**Records shown**
[Start of Attachment]
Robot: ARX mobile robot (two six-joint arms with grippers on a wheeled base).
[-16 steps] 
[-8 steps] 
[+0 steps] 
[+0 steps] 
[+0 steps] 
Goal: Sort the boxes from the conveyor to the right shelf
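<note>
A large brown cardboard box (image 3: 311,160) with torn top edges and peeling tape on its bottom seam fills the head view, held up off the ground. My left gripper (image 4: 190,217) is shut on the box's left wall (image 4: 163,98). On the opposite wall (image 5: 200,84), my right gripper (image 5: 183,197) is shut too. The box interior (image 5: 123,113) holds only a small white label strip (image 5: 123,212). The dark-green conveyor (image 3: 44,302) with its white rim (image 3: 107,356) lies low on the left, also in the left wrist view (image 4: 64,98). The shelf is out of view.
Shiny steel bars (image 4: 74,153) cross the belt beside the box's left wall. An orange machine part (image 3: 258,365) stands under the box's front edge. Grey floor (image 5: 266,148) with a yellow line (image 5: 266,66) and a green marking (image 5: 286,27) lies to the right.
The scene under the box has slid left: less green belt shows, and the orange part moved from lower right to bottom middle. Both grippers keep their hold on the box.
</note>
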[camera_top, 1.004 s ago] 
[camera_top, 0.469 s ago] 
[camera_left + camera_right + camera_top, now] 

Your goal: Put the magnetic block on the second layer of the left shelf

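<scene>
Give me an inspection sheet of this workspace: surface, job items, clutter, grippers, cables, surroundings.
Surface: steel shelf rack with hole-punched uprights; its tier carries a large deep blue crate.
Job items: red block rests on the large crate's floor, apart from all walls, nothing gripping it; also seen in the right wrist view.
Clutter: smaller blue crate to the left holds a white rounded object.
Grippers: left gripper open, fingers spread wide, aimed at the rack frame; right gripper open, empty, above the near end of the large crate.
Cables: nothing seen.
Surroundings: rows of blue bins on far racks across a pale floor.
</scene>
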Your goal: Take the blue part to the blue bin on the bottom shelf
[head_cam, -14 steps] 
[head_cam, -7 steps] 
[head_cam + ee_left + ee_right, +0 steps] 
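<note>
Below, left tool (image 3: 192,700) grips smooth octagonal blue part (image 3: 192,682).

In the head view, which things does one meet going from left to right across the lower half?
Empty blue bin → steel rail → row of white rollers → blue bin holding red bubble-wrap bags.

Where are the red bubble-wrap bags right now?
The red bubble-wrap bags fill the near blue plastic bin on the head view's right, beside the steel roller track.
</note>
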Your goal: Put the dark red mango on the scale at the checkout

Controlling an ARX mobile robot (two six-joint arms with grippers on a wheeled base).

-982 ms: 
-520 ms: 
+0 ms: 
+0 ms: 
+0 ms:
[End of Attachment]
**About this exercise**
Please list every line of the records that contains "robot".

**Response**
Robot: ARX mobile robot (two six-joint arms with grippers on a wheeled base).
Controlling an ARX mobile robot (two six-joint arms with grippers on a wheeled base).

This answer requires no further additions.